## Exercise goal
Output the first line of the listing and each line after it, up to and including the line that contains "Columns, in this", exactly as written, minus the pictures.

___ Available data ___

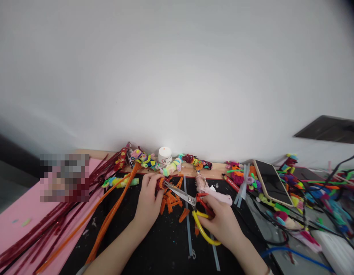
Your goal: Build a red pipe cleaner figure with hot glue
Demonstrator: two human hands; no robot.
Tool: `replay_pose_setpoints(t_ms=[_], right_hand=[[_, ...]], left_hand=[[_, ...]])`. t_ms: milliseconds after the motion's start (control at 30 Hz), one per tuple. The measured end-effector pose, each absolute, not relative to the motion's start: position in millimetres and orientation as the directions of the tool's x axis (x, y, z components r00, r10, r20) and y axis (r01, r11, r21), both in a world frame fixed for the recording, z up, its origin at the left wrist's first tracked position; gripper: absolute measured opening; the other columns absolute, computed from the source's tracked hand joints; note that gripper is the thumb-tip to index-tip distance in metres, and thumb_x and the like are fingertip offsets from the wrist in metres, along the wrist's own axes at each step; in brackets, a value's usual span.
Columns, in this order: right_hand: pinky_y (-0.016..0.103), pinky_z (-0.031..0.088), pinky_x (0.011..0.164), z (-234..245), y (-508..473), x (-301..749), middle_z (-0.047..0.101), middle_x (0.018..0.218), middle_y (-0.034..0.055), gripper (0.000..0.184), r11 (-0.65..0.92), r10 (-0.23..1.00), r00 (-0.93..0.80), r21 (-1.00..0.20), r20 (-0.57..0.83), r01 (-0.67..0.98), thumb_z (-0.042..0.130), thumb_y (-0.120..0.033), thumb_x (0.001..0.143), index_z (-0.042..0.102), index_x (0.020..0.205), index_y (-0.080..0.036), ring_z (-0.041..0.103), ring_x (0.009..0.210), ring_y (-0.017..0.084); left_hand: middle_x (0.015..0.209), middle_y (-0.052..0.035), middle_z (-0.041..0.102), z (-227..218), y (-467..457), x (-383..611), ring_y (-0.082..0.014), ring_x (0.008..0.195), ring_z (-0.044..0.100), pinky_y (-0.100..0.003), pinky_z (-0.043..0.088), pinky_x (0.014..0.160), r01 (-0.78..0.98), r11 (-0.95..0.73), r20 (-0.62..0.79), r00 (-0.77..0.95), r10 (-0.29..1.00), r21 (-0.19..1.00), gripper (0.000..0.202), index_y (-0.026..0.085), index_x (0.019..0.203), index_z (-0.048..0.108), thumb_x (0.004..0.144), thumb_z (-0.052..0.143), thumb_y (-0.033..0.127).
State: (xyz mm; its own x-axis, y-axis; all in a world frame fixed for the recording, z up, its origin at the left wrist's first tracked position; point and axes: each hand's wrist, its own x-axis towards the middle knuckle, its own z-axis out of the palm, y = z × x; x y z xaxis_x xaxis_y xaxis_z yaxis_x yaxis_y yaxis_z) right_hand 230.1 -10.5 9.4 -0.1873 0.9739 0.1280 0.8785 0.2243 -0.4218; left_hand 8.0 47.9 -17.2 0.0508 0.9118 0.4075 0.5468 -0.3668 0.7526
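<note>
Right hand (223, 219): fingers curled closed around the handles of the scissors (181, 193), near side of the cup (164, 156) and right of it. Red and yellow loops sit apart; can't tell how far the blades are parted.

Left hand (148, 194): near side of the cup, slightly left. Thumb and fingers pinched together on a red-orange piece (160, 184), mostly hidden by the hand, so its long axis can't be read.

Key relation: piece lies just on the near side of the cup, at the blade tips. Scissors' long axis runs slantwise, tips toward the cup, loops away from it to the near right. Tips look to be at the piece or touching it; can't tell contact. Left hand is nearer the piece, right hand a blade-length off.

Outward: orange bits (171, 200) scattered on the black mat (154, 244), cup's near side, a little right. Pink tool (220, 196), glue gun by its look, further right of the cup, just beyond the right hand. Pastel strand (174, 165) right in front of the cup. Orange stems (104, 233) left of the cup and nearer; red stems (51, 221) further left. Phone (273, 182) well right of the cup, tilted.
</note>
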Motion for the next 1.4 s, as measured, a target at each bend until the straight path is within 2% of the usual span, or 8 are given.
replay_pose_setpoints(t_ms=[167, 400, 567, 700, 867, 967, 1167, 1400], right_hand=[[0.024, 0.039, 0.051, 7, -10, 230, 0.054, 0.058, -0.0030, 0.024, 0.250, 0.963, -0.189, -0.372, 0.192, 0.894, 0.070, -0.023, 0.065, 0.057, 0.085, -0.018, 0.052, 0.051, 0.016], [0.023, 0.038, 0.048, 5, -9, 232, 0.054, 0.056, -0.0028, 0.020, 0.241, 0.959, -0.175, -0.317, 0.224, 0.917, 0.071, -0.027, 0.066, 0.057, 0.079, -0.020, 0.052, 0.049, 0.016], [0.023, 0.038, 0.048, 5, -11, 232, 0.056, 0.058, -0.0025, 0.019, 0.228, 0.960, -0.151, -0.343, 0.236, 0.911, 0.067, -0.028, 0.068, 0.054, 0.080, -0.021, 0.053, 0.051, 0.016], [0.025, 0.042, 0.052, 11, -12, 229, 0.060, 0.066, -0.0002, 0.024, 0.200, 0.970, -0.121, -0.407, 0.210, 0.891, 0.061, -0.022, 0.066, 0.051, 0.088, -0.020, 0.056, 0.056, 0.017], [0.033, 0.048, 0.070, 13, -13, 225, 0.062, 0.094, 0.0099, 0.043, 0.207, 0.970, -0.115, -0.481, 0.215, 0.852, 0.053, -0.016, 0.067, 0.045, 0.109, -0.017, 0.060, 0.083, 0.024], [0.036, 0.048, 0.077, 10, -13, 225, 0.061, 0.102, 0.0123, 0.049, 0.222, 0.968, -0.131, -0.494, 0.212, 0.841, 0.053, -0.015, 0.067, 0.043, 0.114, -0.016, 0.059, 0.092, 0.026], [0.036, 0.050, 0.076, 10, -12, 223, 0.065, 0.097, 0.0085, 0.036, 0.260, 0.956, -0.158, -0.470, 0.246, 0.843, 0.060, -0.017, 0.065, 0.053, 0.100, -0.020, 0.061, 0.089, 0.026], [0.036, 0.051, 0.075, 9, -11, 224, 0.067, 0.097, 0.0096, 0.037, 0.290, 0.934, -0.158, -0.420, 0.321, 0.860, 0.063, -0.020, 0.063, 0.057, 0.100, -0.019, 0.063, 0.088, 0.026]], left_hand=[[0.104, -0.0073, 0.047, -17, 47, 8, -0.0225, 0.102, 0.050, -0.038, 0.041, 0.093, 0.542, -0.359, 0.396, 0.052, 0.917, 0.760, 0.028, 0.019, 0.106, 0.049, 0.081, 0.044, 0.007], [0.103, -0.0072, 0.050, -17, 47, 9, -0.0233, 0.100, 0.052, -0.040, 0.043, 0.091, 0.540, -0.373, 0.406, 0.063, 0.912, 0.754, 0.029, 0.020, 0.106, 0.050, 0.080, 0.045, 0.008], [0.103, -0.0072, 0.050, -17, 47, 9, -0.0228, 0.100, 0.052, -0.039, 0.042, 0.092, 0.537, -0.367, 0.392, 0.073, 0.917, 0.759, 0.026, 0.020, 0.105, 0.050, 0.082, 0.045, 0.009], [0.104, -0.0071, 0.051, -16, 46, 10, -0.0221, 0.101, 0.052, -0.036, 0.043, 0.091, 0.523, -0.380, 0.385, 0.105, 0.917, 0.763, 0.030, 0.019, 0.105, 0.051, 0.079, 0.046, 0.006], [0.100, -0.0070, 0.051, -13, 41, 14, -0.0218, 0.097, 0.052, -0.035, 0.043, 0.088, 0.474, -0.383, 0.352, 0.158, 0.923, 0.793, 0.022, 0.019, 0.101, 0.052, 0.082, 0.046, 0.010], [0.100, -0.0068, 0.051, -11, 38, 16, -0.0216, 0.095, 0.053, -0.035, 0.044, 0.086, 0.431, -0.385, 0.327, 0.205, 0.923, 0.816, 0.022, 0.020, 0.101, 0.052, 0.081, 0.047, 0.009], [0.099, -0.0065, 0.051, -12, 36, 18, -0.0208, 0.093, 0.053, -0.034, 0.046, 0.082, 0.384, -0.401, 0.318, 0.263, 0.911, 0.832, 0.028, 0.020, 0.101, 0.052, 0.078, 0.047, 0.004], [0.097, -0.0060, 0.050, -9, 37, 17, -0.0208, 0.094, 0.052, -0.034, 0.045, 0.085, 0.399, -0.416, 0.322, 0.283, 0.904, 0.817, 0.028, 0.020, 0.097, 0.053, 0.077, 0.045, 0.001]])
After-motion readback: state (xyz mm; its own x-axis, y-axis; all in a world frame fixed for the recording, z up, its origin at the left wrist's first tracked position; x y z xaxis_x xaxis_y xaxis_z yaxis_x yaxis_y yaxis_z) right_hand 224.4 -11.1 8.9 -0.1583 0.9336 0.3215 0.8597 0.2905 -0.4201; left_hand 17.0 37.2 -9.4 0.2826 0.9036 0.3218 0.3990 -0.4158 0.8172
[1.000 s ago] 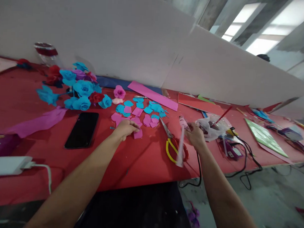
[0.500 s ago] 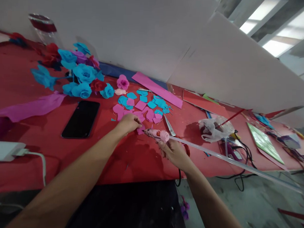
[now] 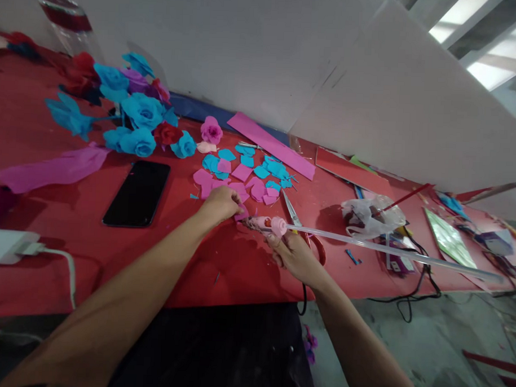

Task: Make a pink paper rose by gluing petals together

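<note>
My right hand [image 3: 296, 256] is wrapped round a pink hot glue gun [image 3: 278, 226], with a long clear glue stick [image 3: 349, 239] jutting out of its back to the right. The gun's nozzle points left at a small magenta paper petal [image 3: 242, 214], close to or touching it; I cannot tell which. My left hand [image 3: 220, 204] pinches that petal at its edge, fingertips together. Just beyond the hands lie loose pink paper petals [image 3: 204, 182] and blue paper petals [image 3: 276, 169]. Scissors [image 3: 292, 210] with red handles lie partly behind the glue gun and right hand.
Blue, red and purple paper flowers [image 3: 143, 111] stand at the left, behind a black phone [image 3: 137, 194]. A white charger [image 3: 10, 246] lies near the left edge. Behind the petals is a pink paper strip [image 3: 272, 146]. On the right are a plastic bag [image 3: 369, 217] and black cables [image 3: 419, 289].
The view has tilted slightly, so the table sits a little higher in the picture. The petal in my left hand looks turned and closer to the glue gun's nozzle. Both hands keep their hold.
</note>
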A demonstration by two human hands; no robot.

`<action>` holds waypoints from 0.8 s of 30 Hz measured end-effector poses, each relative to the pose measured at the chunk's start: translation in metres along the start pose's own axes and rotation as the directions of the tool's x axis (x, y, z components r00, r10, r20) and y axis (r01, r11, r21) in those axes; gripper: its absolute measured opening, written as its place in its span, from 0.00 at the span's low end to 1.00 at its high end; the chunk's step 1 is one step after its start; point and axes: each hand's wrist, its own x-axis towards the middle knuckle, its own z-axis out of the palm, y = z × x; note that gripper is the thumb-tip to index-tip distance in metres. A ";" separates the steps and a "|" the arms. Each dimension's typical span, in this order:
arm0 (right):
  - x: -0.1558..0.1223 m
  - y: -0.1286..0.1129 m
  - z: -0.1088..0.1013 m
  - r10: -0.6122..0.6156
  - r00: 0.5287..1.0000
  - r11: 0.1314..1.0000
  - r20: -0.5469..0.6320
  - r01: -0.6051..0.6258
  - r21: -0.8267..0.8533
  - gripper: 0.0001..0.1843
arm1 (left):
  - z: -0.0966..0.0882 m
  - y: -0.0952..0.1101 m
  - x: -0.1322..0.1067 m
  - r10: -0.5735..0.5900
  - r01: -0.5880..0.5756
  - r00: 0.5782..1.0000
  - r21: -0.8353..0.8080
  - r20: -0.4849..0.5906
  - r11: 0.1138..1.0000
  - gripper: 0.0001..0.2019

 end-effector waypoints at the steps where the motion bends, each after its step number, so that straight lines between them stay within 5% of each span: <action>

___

## Response for this exercise
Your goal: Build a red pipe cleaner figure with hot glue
Demonstrator: two human hands; no robot.
Tool: `replay_pose_setpoints(t_ms=[_], right_hand=[[_, ...]], left_hand=[[_, ...]])`. t_ms: milliseconds after the motion's start (control at 30 Hz), one per tuple. The measured end-effector pose, each absolute, not relative to the motion's start: position in millimetres and orientation as the directions of the tool's x axis (x, y, z components r00, r10, r20) and y axis (r01, r11, r21), both in a world frame fixed for the recording, z up, its origin at the left wrist's first tracked position; gripper: absolute measured opening; the other columns absolute, computed from the source's tracked hand joints; note that gripper is the thumb-tip to index-tip distance in metres, and thumb_x and the like are fingertip offsets from the wrist in metres, along the wrist's own axes at each step; in brackets, a value's usual span.
Columns, in this order: right_hand: pinky_y (-0.016..0.103), pinky_z (-0.031..0.088), pinky_x (0.011..0.164), z (-234..245), y (-508..473), x (-301..749), middle_z (-0.047..0.101), middle_x (0.018..0.218), middle_y (-0.034..0.055), gripper (0.000..0.184), r11 (-0.65..0.92), r10 (-0.23..1.00), r00 (-0.93..0.80), r21 (-1.00..0.20), r20 (-0.57..0.83), r01 (-0.67..0.98), thumb_z (-0.042..0.130), thumb_y (-0.120..0.033), thumb_x (0.001..0.143), index_z (-0.042..0.102), index_x (0.020..0.205), index_y (-0.080..0.036), ring_z (-0.041..0.103), ring_x (0.009..0.210), ring_y (-0.017..0.084); left_hand: middle_x (0.015..0.209), middle_y (-0.052..0.035), middle_z (-0.041..0.102), z (-227..218), y (-467..457), x (-383..611), ring_y (-0.082..0.014), ring_x (0.008..0.195), ring_z (-0.044..0.100), pinky_y (-0.100..0.003), pinky_z (-0.043..0.088), pinky_x (0.014..0.160), r01 (-0.78..0.98), r11 (-0.95..0.73), r20 (-0.62..0.79), r00 (-0.77..0.95), r10 (-0.29..1.00), r21 (-0.19..1.00), gripper (0.000..0.202), index_y (-0.026..0.085), index_x (0.019..0.203), index_z (-0.048..0.108), thumb_x (0.004..0.144), thumb_z (-0.052..0.143), thumb_y (-0.033..0.127).

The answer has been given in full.